**Task data:**
**********

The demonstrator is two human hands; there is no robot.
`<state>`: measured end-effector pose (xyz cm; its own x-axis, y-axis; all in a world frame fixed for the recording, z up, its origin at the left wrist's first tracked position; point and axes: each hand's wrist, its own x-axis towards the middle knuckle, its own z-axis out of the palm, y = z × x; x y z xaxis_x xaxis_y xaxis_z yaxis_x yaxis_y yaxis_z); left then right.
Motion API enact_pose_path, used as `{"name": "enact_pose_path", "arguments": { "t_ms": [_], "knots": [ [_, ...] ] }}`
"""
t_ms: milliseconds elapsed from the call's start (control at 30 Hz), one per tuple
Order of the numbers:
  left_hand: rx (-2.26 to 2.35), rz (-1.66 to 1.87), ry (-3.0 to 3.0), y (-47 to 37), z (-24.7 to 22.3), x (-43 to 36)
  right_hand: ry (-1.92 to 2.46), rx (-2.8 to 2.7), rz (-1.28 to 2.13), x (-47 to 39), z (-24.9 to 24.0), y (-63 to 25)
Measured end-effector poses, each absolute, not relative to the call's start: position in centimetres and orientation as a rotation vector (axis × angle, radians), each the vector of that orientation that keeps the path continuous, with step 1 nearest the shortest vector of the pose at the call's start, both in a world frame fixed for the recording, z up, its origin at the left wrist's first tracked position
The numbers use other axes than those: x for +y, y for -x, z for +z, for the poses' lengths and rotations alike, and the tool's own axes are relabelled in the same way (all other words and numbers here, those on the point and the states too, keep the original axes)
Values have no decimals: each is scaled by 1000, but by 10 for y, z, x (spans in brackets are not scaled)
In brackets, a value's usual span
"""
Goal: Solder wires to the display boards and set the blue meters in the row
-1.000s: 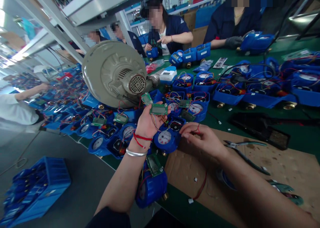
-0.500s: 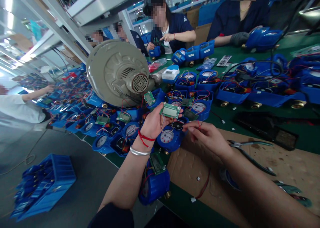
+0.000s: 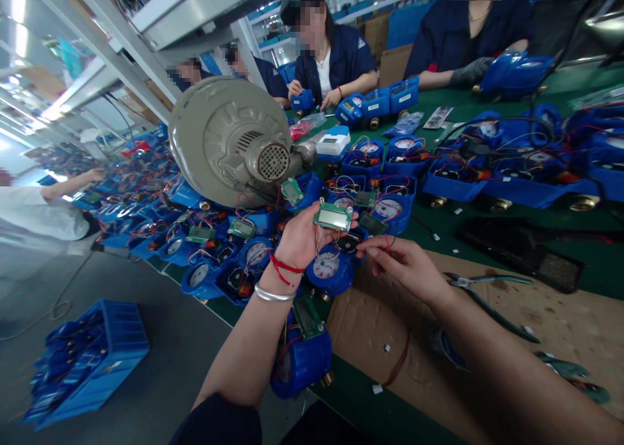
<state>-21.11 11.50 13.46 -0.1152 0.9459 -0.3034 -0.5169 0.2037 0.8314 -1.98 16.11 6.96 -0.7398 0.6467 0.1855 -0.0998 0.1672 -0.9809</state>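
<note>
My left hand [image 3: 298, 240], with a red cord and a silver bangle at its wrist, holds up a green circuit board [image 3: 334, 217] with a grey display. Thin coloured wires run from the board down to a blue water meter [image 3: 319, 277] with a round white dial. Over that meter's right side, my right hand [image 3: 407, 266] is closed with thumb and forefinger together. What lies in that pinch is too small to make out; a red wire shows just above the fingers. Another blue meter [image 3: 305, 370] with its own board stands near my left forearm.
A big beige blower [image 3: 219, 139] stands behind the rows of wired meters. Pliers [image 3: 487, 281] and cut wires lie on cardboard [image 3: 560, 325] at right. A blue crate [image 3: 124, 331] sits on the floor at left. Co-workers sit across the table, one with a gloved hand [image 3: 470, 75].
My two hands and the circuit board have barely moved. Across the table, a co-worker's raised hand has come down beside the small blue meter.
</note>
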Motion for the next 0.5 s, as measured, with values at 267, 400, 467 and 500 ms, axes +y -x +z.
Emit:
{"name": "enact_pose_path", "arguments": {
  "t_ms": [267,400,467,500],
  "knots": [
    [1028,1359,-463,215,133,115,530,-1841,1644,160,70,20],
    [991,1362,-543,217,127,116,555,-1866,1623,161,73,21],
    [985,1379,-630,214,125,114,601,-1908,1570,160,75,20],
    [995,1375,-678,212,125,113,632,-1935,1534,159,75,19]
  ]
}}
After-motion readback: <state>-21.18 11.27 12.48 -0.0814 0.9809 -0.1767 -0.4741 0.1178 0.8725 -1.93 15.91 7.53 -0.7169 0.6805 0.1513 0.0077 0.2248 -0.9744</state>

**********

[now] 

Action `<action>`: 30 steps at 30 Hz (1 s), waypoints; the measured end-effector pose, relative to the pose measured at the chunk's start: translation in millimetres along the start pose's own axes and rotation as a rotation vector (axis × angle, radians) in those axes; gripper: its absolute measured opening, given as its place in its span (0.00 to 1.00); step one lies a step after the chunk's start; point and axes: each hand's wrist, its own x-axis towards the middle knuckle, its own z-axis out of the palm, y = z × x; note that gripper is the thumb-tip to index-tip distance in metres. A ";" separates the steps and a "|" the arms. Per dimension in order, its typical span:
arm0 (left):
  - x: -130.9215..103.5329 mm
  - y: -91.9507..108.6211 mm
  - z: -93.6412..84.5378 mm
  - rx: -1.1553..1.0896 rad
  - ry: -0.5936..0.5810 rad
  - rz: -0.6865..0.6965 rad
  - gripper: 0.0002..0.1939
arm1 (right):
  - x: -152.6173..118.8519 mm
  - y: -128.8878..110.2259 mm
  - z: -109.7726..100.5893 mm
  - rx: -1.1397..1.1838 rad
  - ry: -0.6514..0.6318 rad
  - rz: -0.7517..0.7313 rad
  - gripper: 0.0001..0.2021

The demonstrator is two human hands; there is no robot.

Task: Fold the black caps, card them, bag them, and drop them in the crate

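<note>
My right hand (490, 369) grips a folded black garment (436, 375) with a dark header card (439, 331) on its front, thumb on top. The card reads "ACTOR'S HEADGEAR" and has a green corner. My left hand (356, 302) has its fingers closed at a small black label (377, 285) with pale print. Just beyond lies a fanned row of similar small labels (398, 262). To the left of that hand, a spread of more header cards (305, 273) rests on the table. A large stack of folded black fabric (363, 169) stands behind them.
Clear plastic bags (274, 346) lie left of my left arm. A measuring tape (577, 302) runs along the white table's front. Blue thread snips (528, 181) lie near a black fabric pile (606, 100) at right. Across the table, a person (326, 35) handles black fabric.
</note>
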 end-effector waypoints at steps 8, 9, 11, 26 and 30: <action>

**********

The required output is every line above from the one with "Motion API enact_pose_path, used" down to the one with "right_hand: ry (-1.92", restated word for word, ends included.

**Answer area:**
Motion API enact_pose_path, used as `{"name": "enact_pose_path", "arguments": { "t_ms": [_], "knots": [ [_, ...] ] }}`
"""
t_ms: milliseconds elapsed from the call's start (control at 30 Hz), one per tuple
Order of the numbers:
  left_hand: rx (-2.26 to 2.35), rz (-1.66 to 1.87), ry (-3.0 to 3.0), y (-47 to 37), z (-24.7 to 22.3), x (-43 to 36)
  right_hand: ry (-1.92 to 2.46), rx (-2.8 to 2.7), rz (-1.28 to 2.13), x (-47 to 39), z (-24.9 to 24.0), y (-63 to 25)

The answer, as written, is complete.